Os 4 Princípios da Bioética trazem a vantagem de contribuir para enxergar os conflitos de vários ângulos e, por isso, refrear entusiasmos de aposição de etiquetas de certo e de errado. Desta maneira, o Princípio da Beneficência orienta pela não indicação da Fosfoetanolamina para o propalada objetivo terapêutico, em função da carência de evidências científicas sobre utilidade e eficácia.

O Princípio da Não maleficência exalta a incógnita pela ausência de informação sobre a Segurança biológica do uso. Acresce que é habitualmente complexo em doenças oncológicas firmar a origem de eventos ou na história natural da enfermidade ou como adversidade medicamentosa.

O Princípio da Equidade enxerga a necessidade de direitos semelhantes para todos aqueles que desejam, quer pelo atendimento, quer pelo não atendimento.

Já o Princípio da Autonomia indica que caso o paciente esteja capaz, ele tem o direito de deixar de se submeter ao tratamento recomendado, assumindo a responsabilidade pela resolução.  O médico pode não se sentir à vontade para continuar atendendo ao paciente que assim decide, respaldado pelo Parágrafo 1° do artigo 36 do Código de Ética Médica vigente: ocorrendo fatos que, a seu critério, prejudiquem o bom relacionamento com o paciente ou o pleno desempenho profissional, o médico tem o direito de renunciar ao atendimento, desde que comunique previamente ao paciente ou a seu representante legal, assegurando-se da continuidade dos cuidados e fornecendo todas as informações necessárias ao médico que lhe suceder. Espera-se, contudo, que neste caso específico do uso da Fosfoetanolamina- alternativo ou adicional-  o médico não decida abandonar o paciente que  lhe declara com sinceridade usar  o “método” que inexiste oficialmente por conta própria, pois, assim procedendo, ele não estaria em conflito com o Direito II exposto no Código de Ética Médica vigente: É direito do médico indicar o procedimento adequado ao paciente, observadas as práticas cientificamente reconhecidas e respeitada a legislação vigente.

Ao afirmar ao paciente a ausência de evidências, ao não endossar o uso e não havendo intenção de Pesquisa clínica que poderia suscitar o Parágrafo único do artigo 102 do Código de Ética Médica vigente:  A utilização de terapêutica experimental é permitida quando aceita pelos órgãos competentes e com o consentimento do paciente ou de seu representante legal, adequadamente esclarecidos da situação e das possíveis consequências, a Bioética da beira do leito entende que o médico deve manter-se ao lado do paciente, observando e avaliando com interesse nos acontecimentos e prestativo em soluções possíveis.

Em outras palavras, o médico deve entender o lado do paciente e a atitude do mesmo em dissonância com os valores do médico não deve gerar um julgamento moralizante.
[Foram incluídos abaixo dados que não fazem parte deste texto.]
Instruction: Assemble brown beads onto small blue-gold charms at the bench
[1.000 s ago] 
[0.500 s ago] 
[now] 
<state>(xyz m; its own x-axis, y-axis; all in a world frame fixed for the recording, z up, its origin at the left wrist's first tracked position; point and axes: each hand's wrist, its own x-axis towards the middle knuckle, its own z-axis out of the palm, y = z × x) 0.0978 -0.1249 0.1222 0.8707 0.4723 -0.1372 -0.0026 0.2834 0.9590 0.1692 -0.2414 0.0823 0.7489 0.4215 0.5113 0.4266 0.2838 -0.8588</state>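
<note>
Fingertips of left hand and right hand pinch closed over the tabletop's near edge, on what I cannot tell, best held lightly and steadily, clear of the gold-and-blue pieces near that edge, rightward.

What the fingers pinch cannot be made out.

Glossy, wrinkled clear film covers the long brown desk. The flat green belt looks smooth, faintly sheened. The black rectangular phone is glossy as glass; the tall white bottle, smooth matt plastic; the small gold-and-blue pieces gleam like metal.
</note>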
O paciente que se mostra insensível a certas ponderações do médico e que não deseja divergir das demais, não está agindo por quebra de confiança profissional, não está desrespeitando o conhecimento médico, o seu conflito é com a “insuficiência” da Medicina. O paciente necessita alimentar a esperança em outras fontes, frequentemente apoiado por um familiar de quem depende como cuidador, razão pela qual deve-se evitar palavras e atitudes que carreguem um sentido de crítica, rotulação ou depreciação.
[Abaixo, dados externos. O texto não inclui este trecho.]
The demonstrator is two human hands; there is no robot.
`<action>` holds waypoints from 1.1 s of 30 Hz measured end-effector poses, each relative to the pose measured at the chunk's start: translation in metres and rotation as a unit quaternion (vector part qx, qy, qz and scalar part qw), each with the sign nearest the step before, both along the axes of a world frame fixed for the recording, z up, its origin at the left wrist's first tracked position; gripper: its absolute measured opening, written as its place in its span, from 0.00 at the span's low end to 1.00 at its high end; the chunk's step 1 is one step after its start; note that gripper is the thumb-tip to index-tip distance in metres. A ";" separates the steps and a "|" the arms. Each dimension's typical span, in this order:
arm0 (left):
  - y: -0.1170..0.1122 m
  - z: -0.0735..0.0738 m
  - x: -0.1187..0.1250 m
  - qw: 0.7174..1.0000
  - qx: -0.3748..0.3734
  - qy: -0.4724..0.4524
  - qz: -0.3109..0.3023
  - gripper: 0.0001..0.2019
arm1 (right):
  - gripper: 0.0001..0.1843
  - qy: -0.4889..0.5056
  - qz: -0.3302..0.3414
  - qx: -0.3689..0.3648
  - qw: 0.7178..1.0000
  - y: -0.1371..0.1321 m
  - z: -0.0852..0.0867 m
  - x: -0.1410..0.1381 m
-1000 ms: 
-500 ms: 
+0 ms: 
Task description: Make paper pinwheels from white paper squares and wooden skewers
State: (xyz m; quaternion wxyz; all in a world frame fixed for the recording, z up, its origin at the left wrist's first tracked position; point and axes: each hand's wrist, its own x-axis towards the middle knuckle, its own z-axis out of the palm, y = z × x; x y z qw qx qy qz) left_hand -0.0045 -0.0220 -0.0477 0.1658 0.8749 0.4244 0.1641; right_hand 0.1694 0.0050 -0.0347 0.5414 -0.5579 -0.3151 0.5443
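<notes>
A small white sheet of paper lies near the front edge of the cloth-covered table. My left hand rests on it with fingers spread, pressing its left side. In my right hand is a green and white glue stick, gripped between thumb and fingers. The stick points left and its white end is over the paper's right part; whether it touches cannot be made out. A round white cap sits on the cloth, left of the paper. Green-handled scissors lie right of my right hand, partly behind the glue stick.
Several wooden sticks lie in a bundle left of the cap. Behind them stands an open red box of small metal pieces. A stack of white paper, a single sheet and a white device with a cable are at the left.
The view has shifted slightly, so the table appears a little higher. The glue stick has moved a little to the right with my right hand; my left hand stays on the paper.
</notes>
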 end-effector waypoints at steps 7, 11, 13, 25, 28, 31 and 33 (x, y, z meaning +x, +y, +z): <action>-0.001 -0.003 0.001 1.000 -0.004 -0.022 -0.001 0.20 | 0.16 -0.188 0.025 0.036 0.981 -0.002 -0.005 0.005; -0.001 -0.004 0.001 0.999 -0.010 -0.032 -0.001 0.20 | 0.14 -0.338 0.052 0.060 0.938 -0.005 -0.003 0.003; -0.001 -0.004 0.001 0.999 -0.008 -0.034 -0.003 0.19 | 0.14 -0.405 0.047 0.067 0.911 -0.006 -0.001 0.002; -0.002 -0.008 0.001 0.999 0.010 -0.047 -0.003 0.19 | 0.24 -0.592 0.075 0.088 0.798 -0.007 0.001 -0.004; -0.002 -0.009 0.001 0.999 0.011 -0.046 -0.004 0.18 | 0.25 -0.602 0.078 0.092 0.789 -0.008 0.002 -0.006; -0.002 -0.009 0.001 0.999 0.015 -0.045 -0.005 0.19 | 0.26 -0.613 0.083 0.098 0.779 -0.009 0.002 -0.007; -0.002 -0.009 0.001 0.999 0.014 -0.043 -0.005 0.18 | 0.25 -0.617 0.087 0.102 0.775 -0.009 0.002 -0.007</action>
Por fim, entendo que não cabe classificar como propaganda enganosa certas afirmações sobre benefícios da Fosfoetanolamina. Pois mentir pressupõe saber a verdade. Ninguém pode estar seguro da utilidade ou da inutilidade geral ou específica da referida química, sem as conclusões pela Pesquisa clínica. Por enquanto, é lícito falar em falta de evidências em humanos, ou seja de dados e de fatos cientificamente processados a permitir interpretações para uso clínico.
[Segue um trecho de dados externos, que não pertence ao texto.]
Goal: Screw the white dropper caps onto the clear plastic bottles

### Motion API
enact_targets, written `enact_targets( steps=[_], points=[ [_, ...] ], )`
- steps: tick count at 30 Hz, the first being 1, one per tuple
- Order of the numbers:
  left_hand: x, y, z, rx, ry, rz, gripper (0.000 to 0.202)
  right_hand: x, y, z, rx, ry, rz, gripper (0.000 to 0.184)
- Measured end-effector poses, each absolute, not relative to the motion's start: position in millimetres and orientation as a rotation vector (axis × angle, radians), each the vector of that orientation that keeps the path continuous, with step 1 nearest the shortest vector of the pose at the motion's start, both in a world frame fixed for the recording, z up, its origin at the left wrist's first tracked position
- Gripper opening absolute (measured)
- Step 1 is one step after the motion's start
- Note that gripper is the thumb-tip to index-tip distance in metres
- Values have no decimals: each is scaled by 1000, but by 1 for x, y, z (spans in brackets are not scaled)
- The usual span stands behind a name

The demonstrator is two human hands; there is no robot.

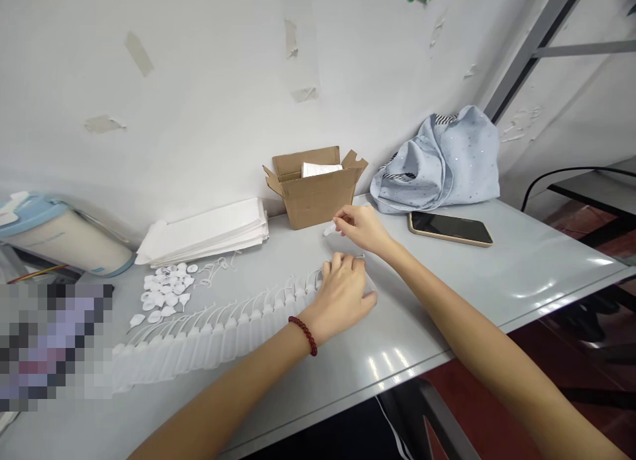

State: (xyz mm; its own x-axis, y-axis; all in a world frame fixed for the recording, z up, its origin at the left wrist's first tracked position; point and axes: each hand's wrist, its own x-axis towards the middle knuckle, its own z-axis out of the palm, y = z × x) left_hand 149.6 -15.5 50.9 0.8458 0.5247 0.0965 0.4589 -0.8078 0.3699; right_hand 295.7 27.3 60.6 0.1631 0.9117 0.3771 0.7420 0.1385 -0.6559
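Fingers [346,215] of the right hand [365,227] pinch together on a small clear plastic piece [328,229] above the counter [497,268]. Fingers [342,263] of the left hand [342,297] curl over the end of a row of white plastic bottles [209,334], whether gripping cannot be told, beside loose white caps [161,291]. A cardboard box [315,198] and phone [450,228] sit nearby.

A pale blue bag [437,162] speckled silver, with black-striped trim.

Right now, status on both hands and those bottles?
Left hand on end of plastic dropper bottle row. Right hand pinching small white piece. Phone off to the right.
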Motion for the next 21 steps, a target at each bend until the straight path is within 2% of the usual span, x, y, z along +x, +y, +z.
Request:
enact_targets(
  steps=[21],
  points=[
    [127, -15, 66, 2760, 687, 257, 38, 299, 34, 49, -1682, -1695, 171, 14]
  ],
)
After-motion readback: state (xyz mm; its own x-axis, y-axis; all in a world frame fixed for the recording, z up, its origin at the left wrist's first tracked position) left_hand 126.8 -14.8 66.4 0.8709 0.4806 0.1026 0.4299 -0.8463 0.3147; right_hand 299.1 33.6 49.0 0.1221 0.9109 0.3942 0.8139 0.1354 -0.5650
O profissionalismo do médico eleva-se pela compaixão, ou seja, recusar-se a ficar indiferente ao sofrimento do paciente. Inclui repercutir uma mescla de dois escritores famosos, William Shakespeare (1564-1616) e Robert Louis Stevenson (1850-1894): Viajar com uma esperança faz reis se sentirem deuses e pessoas normais sentirem-se reis, antes das realidades da chegada.